Le témoin, le Professeur Eden : Oui.
Q: Je veux juste que vous confirmiez, vous écrivez, vous le donnez comme exemple. « Je veux juste dire que, contrairement à Agrexco, Mehadrin a reconnu la propriété dans les prêts pour lesquels il y avait un contrat, une petite différence. Je vous renvoie à l'explication 12-b.
A: Oui.
...
Q: « Je dis que l'année comptable précédente, la société a conclu des accords de prêt avec diverses entreprises d'emballage et producteurs,
A: C'est ça.
Q: pour l'approvisionnement en produits agricoles. » Cela m'a semblé être notre affaire. « Selon eux, leurs produits seront commercialisés par l'entremise de l'entreprise, et le prêt sera remboursé à partir des recettes du marketing. »
A: D'accord.
Q: Tout d'abord, il y a une explication, il y a une révélation. Et deuxièmement, il y a aussi un contrat, concernant la même chose que vous prétendez toujours être dans votre devis.
...
A: Non, tout d'abord, je vous renvoie à la clause 10.3 de mon premier avis. J'écris : « Il est vrai que, d'après les états financiers de Mehadrin, les avances aux producteurs étaient accordées sous forme de prêts contre des considérations de commercialisation futures. et la capacité de Mehadrin à déduire les prêts accordés des considérations de marketing est ancrée dans un accord juridique formel. » Tout est écrit à mon avis. Je n'ai pas essayé de voler des chevaux, et Dieu nous garde de tromper qui que ce soit. »

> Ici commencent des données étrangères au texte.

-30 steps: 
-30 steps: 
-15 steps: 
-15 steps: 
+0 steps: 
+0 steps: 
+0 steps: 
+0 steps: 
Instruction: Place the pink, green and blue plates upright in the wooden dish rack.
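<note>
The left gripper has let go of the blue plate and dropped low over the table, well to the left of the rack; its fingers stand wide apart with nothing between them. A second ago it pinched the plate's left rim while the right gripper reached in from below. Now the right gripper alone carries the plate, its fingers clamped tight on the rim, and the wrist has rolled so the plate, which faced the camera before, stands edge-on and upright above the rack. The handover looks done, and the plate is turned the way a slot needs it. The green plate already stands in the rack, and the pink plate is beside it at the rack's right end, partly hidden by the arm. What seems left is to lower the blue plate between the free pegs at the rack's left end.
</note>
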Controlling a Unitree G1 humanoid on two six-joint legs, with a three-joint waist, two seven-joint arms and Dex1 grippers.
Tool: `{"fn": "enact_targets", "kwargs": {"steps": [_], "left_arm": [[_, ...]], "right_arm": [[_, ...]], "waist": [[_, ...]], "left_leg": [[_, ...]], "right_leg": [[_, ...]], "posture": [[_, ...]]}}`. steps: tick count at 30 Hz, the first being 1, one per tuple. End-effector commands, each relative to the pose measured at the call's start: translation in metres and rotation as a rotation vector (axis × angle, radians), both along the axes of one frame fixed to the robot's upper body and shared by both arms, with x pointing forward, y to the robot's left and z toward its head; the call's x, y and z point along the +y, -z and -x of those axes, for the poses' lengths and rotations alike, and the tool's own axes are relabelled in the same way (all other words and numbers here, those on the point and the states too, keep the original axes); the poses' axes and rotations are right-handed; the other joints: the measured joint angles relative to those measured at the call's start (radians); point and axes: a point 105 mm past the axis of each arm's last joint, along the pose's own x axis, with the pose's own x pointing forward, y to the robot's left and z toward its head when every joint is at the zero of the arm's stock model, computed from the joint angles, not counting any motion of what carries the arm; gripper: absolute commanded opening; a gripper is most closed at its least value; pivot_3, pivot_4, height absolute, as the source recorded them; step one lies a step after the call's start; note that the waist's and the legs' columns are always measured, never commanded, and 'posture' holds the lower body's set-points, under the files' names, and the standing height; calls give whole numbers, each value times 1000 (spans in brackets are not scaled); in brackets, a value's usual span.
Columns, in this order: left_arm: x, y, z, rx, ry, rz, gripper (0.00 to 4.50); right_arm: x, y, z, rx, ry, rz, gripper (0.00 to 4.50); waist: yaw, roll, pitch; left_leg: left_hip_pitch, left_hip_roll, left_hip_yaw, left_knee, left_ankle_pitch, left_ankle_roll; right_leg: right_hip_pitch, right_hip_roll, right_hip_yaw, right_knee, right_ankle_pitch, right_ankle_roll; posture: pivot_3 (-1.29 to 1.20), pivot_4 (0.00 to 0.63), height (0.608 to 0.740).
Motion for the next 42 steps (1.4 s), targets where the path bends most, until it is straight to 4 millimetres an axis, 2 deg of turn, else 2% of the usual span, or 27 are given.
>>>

- De plus, il n'est pas possible de satisfaire la possibilité théorique de réaliser une transaction (c'est-à-dire acheter le « portefeuille client ») pour prouver la maîtrise. L'exécution effective de la transaction est l'indicateur nécessaire pour remplir la charge de la preuve, et en son absence, comme ce fut le cas pour Agrexco, il n'y a aucune base pour la reconnaissance de l'actif. Cette position n'a pas été contredite lors du contre-interrogatoire du CPA Gottlieb :
« Q : Il est ici écrit dans la norme qu'une transaction est nécessaire pour servir de preuve.